** What needs to be done **
The task calls for every entry to be printed word for word, without the images.

** Data records **
╔══

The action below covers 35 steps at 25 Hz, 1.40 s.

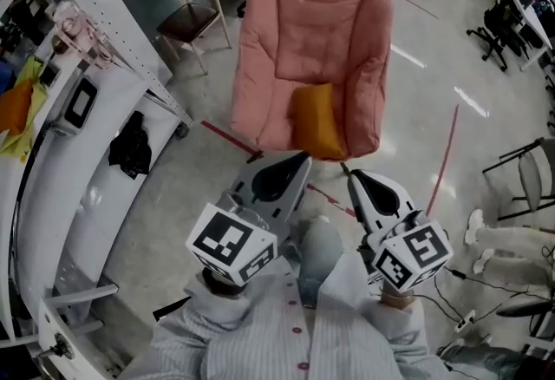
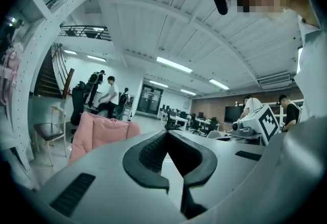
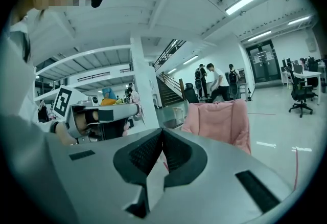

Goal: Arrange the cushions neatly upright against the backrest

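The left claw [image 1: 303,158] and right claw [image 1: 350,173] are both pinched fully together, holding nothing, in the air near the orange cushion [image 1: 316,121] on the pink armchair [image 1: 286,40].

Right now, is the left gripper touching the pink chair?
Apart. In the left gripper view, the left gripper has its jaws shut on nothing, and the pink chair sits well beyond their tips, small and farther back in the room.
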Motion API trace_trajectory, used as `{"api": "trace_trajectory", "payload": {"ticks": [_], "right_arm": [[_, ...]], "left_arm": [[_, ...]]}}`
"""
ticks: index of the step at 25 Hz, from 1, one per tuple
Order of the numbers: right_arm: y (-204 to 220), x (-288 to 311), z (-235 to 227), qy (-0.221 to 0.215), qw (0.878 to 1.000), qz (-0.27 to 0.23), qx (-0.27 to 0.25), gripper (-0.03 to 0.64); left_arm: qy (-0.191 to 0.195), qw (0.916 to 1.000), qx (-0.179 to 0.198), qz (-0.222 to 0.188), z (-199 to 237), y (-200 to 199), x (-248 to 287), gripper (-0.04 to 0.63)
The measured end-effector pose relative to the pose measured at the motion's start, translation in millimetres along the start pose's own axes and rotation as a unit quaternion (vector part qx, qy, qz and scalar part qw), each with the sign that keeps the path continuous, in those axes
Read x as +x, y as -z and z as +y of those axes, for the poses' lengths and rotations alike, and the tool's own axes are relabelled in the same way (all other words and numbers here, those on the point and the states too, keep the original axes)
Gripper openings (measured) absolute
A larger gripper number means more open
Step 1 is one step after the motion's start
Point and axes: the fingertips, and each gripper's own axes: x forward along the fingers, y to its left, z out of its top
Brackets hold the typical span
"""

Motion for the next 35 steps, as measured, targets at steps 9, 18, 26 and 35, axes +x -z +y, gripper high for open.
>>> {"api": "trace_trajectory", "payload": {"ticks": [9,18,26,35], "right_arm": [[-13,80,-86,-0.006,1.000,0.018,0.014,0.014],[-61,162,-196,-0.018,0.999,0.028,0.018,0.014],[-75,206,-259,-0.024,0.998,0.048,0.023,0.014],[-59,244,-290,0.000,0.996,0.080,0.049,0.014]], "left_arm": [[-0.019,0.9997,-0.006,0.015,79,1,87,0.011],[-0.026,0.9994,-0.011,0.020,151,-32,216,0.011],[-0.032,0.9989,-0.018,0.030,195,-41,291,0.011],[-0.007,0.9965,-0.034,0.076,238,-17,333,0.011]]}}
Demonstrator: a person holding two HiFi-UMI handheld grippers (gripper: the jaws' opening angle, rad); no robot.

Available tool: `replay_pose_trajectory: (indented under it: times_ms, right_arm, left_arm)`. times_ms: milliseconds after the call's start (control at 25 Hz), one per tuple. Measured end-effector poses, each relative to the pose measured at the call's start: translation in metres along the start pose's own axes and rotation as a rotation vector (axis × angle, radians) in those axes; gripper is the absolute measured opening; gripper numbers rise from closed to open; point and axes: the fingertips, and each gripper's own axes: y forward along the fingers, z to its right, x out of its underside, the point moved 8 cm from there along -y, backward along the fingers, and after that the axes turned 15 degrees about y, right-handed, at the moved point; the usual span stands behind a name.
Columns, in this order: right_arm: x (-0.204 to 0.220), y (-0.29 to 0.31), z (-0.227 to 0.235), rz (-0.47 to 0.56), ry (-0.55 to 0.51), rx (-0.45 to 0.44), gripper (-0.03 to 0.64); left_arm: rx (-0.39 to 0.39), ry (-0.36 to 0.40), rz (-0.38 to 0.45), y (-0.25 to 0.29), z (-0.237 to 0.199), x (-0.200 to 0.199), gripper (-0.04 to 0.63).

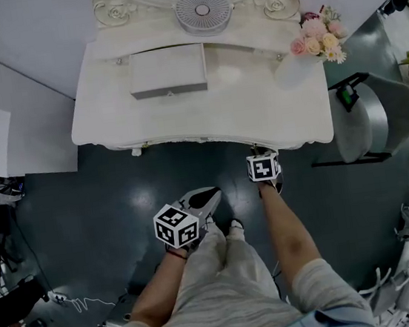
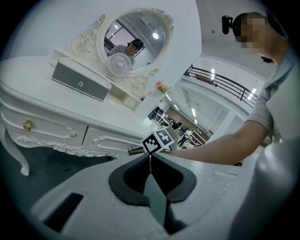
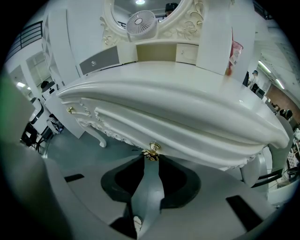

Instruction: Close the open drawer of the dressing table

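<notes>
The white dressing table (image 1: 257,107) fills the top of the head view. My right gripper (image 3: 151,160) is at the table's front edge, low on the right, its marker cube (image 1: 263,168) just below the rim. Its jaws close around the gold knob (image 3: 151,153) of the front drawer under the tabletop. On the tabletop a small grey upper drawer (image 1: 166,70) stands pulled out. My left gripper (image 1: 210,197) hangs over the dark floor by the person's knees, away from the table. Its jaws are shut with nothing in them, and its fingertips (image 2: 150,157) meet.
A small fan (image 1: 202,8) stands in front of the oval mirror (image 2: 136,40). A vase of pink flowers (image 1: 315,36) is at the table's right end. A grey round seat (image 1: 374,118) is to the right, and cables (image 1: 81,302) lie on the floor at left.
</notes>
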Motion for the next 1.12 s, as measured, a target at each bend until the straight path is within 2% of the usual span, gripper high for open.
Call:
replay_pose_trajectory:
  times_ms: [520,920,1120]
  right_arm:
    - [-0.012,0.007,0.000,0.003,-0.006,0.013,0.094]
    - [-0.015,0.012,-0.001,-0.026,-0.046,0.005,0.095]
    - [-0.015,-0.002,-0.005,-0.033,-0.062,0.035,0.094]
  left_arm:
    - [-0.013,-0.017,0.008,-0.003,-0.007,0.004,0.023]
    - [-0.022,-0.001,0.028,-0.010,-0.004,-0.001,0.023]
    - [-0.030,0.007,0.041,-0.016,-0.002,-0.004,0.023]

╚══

** Answer to the problem **
The action below covers 35 steps at 25 Hz, 1.40 s.


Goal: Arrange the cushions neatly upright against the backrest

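The left claw [image 1: 303,158] and right claw [image 1: 350,173] are both pinched fully together, holding nothing, in the air near the orange cushion [image 1: 316,121] on the pink armchair [image 1: 286,40].

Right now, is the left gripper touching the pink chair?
Apart. In the left gripper view, the left gripper has its jaws shut on nothing, and the pink chair sits well beyond their tips, small and farther back in the room.
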Motion API trace_trajectory, used as `{"api": "trace_trajectory", "payload": {"ticks": [_], "right_arm": [[_, ...]], "left_arm": [[_, ...]]}}`
"""
ticks: index of the step at 25 Hz, from 1, one per tuple
Order of the numbers: right_arm: y (-204 to 220), x (-288 to 311), z (-235 to 227), qy (-0.221 to 0.215), qw (0.878 to 1.000), qz (-0.27 to 0.23), qx (-0.27 to 0.25), gripper (-0.03 to 0.64); left_arm: qy (-0.191 to 0.195), qw (0.916 to 1.000), qx (-0.179 to 0.198), qz (-0.222 to 0.188), z (-199 to 237), y (-200 to 199), x (-248 to 287), gripper (-0.04 to 0.63)
The measured end-effector pose relative to the pose measured at the motion's start, translation in millimetres along the start pose's own axes and rotation as a unit quaternion (vector part qx, qy, qz and scalar part qw), each with the sign that keeps the path continuous, in those axes
Read x as +x, y as -z and z as +y of those axes, for the poses' lengths and rotations alike, and the tool's own axes are relabelled in the same way (all other words and numbers here, those on the point and the states too, keep the original axes)
Gripper openings (measured) absolute
A larger gripper number means more open
Step 1 is one step after the motion's start
Point and axes: the fingertips, and each gripper's own axes: x forward along the fingers, y to its left, z out of its top
Brackets hold the typical span
"""

Motion for the next 35 steps, as measured, targets at steps 9, 18, 26 and 35, axes +x -z +y, gripper high for open.
>>> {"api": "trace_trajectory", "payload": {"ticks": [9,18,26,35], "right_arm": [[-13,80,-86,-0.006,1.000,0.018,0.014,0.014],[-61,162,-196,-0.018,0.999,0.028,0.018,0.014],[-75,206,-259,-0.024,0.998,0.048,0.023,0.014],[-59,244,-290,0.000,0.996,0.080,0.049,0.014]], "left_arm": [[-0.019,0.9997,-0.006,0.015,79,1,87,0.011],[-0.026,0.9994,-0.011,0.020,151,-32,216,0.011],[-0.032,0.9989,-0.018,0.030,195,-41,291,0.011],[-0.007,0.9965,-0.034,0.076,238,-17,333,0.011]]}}
Demonstrator: a person holding two HiFi-UMI handheld grippers (gripper: the jaws' opening angle, rad); no robot.

Available tool: `replay_pose_trajectory: (indented under it: times_ms, right_arm, left_arm)`. times_ms: milliseconds after the call's start (control at 25 Hz), one per tuple. Measured end-effector poses, each relative to the pose measured at the call's start: translation in metres along the start pose's own axes and rotation as a rotation vector (axis × angle, radians) in those axes; gripper is the absolute measured opening; gripper numbers rise from closed to open; point and axes: the fingertips, and each gripper's own axes: y forward along the fingers, z to its right, x out of its underside, the point moved 8 cm from there along -y, backward along the fingers, and after that the axes turned 15 degrees about y, right-handed, at the moved point; the usual span stands behind a name.
Columns, in this order: right_arm: x (-0.204 to 0.220), y (-0.29 to 0.31), z (-0.227 to 0.235), rz (-0.47 to 0.56), ry (-0.55 to 0.51), rx (-0.45 to 0.44), gripper (-0.03 to 0.64); left_arm: rx (-0.39 to 0.39), ry (-0.36 to 0.40), rz (-0.38 to 0.45), y (-0.25 to 0.29), z (-0.237 to 0.199), x (-0.200 to 0.199), gripper (-0.04 to 0.63).


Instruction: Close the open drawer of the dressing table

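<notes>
The white dressing table (image 1: 257,107) fills the top of the head view. My right gripper (image 3: 151,160) is at the table's front edge, low on the right, its marker cube (image 1: 263,168) just below the rim. Its jaws close around the gold knob (image 3: 151,153) of the front drawer under the tabletop. On the tabletop a small grey upper drawer (image 1: 166,70) stands pulled out. My left gripper (image 1: 210,197) hangs over the dark floor by the person's knees, away from the table. Its jaws are shut with nothing in them, and its fingertips (image 2: 150,157) meet.
A small fan (image 1: 202,8) stands in front of the oval mirror (image 2: 136,40). A vase of pink flowers (image 1: 315,36) is at the table's right end. A grey round seat (image 1: 374,118) is to the right, and cables (image 1: 81,302) lie on the floor at left.
</notes>
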Motion for the next 1.12 s, as measured, a target at each bend until the straight path is within 2% of the usual span, gripper high for open.
Call:
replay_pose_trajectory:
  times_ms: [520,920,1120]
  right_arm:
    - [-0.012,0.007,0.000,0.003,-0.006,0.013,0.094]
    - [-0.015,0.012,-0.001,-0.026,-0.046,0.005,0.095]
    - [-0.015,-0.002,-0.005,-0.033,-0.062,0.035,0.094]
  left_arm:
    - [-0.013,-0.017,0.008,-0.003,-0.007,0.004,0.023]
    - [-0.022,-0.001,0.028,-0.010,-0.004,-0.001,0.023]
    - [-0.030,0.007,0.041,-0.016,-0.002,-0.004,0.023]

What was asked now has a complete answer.